**What to work on:** Where the listing below reaches the line containing "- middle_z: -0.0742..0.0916", start writing out lines exactly, and stop once the line containing "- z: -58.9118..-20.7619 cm" has been written.

○ ○ ○

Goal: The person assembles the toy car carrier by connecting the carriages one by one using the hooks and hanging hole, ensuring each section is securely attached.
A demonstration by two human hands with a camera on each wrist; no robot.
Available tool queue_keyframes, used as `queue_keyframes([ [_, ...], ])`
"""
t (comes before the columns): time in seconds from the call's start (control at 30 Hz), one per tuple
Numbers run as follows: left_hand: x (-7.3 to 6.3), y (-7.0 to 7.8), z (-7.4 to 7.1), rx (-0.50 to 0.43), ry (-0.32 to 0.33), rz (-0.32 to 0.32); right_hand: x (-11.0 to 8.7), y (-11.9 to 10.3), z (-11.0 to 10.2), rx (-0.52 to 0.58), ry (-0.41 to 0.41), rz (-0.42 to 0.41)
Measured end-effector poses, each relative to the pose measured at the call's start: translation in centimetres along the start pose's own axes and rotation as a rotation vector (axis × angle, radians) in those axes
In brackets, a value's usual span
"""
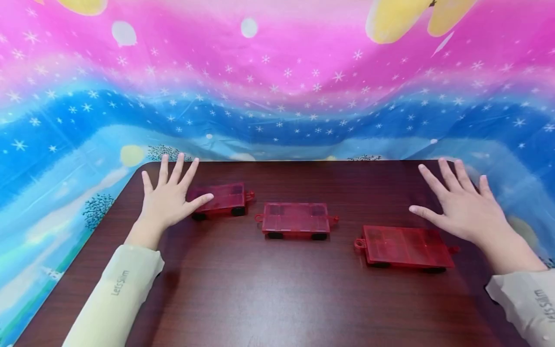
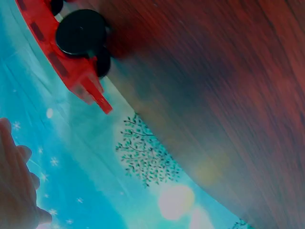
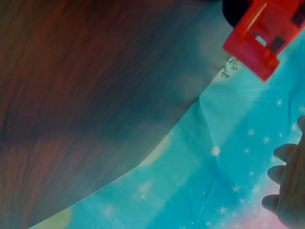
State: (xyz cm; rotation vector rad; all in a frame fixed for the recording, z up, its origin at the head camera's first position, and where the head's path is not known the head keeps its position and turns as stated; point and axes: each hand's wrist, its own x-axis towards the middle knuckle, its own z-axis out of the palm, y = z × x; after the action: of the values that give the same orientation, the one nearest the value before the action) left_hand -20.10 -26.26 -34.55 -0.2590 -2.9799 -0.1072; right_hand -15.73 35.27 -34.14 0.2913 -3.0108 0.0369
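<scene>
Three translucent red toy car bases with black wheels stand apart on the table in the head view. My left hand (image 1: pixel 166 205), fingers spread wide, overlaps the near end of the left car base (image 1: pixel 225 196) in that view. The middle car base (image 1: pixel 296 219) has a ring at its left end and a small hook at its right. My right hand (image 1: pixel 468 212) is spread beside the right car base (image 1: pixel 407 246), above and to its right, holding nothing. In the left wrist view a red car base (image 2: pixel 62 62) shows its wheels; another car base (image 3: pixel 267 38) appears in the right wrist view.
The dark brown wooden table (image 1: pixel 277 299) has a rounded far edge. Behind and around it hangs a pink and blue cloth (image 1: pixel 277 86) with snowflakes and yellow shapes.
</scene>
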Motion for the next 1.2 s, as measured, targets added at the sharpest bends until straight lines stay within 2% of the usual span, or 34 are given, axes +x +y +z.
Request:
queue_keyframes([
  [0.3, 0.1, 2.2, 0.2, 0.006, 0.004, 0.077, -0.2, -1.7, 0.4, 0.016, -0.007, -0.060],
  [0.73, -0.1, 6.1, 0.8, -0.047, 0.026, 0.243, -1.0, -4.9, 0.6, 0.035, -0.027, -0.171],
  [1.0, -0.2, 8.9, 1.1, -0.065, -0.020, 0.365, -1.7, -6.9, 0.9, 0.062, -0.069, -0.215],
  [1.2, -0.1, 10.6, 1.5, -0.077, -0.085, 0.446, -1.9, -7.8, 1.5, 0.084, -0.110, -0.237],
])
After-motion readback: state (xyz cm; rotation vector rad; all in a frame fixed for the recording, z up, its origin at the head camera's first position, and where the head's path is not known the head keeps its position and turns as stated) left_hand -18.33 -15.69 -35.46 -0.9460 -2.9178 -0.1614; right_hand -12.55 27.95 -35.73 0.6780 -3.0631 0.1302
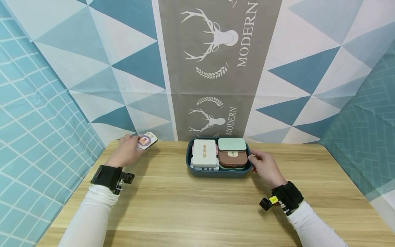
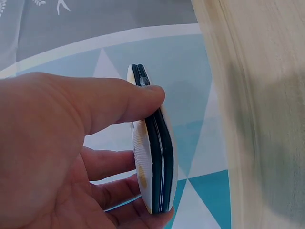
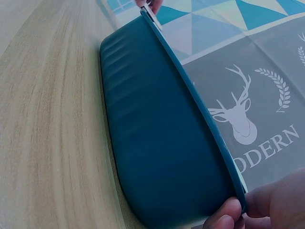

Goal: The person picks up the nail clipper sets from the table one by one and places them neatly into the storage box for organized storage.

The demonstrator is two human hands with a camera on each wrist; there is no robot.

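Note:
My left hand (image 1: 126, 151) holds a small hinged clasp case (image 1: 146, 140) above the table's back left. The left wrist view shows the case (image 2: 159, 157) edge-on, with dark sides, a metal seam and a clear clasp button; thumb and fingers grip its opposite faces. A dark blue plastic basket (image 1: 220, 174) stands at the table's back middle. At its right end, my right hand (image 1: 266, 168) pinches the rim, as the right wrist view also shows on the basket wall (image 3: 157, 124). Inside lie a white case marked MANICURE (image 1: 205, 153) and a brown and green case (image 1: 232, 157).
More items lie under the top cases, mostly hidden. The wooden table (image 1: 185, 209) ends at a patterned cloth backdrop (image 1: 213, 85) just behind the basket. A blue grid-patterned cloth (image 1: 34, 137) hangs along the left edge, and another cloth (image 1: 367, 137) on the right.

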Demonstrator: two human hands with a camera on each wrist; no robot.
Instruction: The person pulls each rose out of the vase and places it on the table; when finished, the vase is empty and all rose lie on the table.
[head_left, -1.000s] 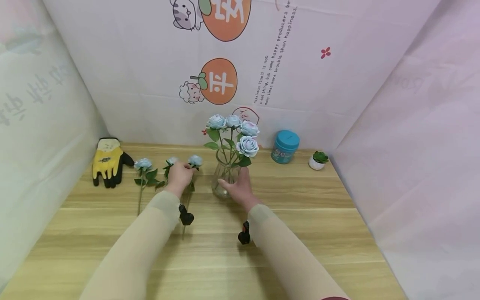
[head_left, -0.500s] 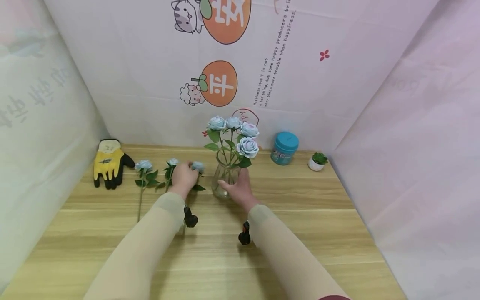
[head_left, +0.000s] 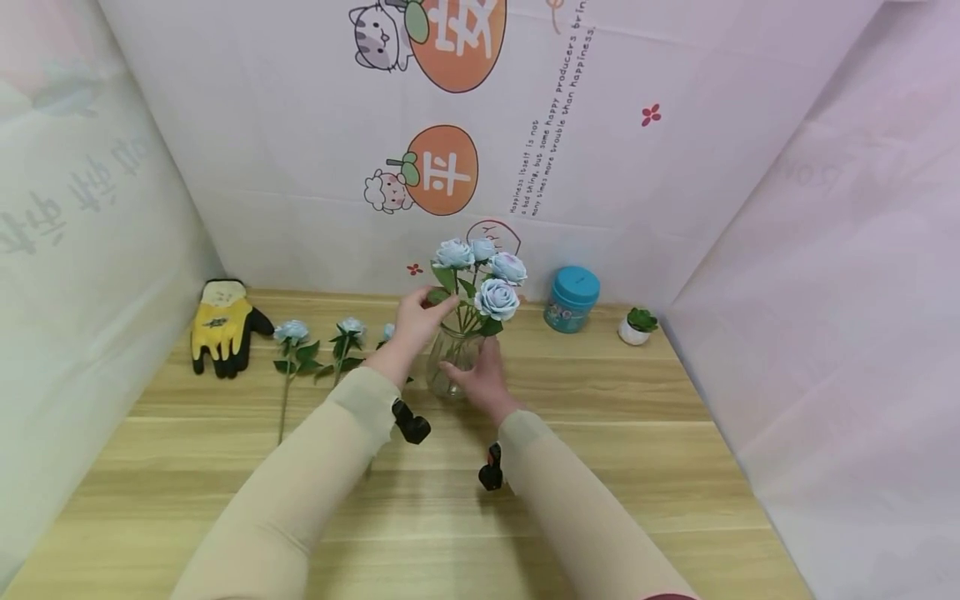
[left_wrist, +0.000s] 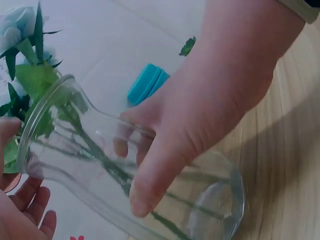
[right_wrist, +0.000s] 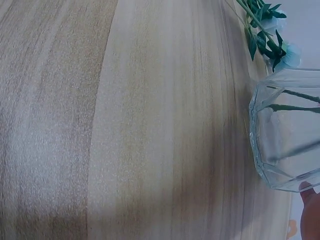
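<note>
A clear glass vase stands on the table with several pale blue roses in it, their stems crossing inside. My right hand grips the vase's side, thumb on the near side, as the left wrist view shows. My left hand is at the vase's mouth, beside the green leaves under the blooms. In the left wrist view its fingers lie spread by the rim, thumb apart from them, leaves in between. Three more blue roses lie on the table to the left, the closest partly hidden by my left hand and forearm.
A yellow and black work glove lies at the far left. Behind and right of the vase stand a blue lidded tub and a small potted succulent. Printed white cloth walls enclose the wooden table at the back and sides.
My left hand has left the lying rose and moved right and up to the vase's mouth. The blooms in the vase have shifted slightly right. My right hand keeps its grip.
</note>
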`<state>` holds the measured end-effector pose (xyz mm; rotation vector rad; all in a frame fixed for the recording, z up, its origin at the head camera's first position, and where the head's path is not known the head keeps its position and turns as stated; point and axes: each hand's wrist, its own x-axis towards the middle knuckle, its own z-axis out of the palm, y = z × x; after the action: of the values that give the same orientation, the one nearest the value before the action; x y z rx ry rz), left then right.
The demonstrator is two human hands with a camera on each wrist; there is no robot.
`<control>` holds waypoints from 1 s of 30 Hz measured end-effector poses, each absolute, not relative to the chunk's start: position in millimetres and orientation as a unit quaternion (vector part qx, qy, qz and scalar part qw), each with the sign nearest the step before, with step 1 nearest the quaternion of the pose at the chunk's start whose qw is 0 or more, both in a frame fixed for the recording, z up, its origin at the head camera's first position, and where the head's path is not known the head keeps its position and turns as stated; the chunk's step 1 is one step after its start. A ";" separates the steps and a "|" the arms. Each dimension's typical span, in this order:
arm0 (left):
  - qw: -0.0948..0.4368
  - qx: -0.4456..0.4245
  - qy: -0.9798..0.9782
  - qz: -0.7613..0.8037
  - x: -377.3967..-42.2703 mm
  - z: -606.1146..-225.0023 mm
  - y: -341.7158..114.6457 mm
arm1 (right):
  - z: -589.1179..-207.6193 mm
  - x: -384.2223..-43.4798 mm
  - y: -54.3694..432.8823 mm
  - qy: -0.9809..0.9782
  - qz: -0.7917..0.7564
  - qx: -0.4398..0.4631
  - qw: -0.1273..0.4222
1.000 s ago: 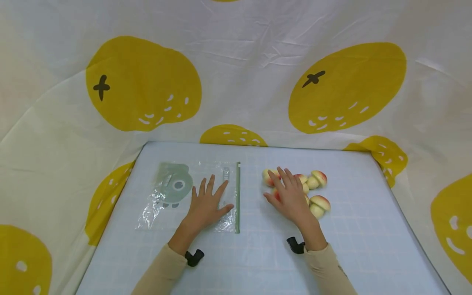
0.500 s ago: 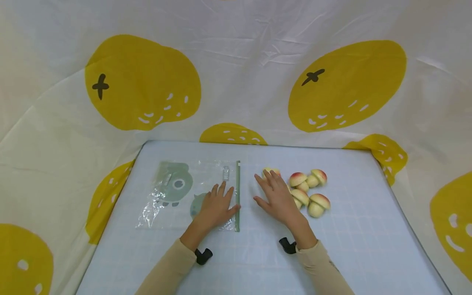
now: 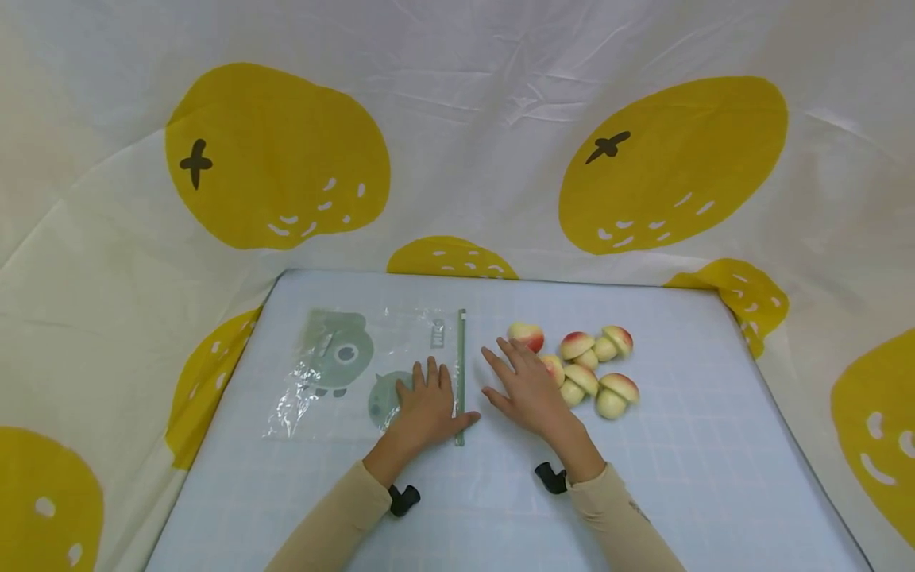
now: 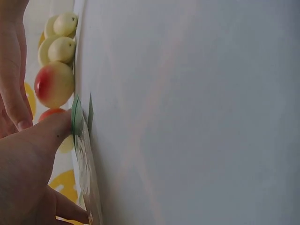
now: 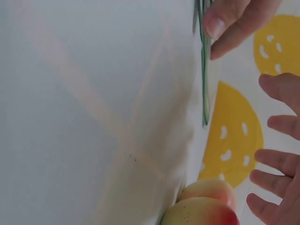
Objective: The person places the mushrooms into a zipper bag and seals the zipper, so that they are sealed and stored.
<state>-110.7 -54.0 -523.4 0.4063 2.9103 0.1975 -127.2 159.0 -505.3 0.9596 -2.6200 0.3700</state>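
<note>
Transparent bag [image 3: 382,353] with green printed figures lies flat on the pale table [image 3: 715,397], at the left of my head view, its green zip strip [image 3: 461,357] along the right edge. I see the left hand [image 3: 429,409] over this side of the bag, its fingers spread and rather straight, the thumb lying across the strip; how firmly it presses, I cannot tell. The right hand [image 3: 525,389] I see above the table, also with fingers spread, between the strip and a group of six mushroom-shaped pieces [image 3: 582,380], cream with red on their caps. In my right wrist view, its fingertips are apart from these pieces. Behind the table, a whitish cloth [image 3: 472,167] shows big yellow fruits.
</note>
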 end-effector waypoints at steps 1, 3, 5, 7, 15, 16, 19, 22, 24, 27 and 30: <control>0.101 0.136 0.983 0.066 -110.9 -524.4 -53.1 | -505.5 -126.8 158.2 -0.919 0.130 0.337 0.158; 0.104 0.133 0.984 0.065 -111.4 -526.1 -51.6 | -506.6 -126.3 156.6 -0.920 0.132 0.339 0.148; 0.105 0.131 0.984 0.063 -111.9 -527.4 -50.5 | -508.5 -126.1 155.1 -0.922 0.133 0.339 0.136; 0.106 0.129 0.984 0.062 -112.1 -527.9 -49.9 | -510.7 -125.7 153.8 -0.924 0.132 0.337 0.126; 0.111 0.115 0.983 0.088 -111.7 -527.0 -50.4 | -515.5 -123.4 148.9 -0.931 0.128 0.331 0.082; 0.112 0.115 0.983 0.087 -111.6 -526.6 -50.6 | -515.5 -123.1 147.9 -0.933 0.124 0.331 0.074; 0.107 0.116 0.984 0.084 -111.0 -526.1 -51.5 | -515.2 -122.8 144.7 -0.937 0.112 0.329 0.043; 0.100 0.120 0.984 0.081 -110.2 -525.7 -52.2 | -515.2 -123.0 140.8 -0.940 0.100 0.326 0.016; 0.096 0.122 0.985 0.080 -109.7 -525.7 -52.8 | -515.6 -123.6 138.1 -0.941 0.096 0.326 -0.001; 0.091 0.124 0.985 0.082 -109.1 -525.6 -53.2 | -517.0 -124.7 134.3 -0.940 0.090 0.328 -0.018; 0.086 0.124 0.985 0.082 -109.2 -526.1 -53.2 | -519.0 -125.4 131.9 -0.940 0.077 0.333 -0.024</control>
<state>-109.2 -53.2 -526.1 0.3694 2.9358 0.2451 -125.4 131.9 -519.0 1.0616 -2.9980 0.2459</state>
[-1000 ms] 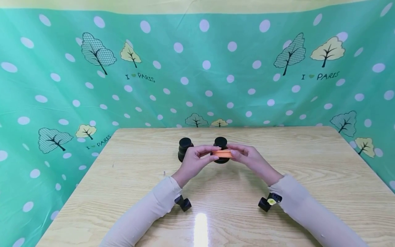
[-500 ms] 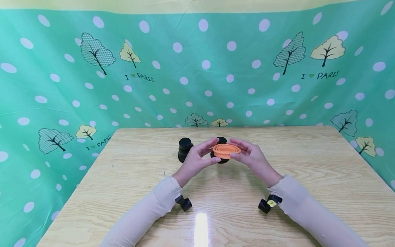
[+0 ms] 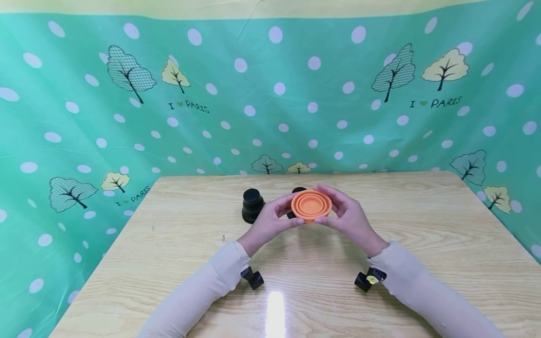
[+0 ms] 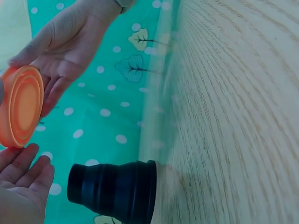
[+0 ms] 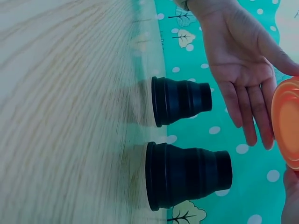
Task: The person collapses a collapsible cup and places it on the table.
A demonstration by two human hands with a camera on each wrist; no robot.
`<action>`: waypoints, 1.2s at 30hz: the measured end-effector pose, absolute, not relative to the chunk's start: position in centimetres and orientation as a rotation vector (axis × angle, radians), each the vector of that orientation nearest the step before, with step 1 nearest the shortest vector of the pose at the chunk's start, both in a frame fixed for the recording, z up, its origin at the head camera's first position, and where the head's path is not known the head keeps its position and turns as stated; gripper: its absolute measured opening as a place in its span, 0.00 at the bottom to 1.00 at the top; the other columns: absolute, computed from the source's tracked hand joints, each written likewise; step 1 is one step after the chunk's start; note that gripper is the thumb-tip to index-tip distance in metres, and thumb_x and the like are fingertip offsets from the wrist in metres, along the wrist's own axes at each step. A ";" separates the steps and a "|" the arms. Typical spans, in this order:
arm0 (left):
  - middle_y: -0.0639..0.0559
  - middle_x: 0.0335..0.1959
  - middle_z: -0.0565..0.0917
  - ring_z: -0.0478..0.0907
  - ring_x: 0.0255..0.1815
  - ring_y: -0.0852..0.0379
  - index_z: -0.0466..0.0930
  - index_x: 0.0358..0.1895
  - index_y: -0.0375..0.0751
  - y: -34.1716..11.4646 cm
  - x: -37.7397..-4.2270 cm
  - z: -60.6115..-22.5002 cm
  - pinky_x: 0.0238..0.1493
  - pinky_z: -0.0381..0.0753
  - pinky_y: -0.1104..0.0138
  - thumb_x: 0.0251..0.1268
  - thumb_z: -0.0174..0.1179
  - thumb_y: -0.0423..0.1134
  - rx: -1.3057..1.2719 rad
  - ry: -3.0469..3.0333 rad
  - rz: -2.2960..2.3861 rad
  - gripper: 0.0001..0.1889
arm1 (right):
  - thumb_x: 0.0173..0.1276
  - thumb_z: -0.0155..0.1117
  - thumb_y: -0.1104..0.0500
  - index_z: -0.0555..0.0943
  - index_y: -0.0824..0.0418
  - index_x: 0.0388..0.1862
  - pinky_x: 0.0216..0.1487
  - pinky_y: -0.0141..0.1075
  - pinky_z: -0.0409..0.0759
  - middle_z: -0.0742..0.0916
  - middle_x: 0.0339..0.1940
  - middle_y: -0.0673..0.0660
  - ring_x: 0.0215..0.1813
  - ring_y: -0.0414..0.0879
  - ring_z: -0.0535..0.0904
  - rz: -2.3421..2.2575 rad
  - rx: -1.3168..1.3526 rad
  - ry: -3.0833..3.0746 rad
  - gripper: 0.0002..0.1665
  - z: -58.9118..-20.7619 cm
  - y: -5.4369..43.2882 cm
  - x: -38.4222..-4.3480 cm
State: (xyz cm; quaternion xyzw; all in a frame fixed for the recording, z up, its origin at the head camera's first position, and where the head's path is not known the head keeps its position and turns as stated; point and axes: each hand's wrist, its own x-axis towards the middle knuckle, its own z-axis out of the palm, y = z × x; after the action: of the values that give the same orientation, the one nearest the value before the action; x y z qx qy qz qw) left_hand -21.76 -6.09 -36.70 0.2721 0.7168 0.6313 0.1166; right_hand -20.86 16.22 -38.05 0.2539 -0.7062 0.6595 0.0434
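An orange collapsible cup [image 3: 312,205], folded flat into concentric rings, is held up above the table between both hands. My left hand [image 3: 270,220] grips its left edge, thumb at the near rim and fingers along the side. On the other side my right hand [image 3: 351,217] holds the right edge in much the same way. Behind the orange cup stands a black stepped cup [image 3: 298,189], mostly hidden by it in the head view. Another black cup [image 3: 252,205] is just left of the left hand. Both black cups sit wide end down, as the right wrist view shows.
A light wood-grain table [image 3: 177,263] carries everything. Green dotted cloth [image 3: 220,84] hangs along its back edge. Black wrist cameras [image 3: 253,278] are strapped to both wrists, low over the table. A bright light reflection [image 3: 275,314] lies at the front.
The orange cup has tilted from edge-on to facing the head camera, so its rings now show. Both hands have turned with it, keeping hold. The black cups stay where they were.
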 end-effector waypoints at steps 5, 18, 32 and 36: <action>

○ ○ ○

**Output of the task:**
  - middle_z: -0.0742..0.0916
  - middle_x: 0.0339..0.1940
  - middle_y: -0.0673..0.0660
  - ring_x: 0.0215..0.1813
  - ring_y: -0.0414..0.0879
  - ring_z: -0.0535..0.0904
  - rz: -2.3421..2.2575 rad
  - rx: -1.3168..1.3526 rad
  - ry: -3.0833..3.0746 rad
  - gripper: 0.0002..0.1665
  - z: -58.9118..-20.7619 cm

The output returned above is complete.